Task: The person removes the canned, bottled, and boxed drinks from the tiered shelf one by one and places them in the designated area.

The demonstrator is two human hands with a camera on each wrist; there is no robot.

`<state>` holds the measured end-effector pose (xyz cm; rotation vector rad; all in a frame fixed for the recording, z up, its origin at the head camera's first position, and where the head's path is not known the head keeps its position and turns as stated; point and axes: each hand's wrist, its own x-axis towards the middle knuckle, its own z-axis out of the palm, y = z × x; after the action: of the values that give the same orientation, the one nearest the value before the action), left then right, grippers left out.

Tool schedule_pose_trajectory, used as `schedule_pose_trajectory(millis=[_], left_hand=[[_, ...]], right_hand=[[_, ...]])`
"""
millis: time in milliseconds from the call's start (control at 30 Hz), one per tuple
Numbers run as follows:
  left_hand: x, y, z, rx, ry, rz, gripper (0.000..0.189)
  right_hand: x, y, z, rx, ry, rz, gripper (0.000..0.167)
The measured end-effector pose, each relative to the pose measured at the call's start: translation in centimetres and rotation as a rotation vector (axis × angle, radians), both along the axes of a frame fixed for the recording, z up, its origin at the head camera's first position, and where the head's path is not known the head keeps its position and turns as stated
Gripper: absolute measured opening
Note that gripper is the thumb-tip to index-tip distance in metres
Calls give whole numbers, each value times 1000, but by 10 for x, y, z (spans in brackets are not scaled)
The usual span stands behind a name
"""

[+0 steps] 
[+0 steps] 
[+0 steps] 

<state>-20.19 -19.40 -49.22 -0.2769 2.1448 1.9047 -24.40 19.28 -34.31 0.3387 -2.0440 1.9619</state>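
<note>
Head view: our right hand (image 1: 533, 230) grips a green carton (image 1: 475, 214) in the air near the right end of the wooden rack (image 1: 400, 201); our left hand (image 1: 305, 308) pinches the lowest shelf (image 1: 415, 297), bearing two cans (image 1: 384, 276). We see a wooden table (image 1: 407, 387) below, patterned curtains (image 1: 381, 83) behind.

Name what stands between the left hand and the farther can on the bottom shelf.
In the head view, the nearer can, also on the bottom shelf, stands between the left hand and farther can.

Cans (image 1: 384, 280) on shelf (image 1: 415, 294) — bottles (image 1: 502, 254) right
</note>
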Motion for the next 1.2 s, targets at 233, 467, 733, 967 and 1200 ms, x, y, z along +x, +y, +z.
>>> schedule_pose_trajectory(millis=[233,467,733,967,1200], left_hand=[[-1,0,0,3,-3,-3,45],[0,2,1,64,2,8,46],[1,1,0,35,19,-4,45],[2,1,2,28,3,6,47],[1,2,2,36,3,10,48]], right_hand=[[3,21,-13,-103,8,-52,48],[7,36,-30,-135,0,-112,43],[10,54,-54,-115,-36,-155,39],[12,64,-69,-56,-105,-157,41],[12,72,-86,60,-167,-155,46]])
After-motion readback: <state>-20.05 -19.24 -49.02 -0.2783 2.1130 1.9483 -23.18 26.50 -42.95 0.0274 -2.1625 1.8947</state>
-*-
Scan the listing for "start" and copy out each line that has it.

millis: time in milliseconds from the call's start (control at 30 Hz), one per tuple
The measured end-effector pose, each relative to the pose measured at the call's start: translation in centimetres and rotation as a rotation vector (axis × angle, radians), both along the axes of a frame fixed for the recording, z up, its origin at the head camera's first position, and where the head's path is not known the head keeps its position and turns as stated

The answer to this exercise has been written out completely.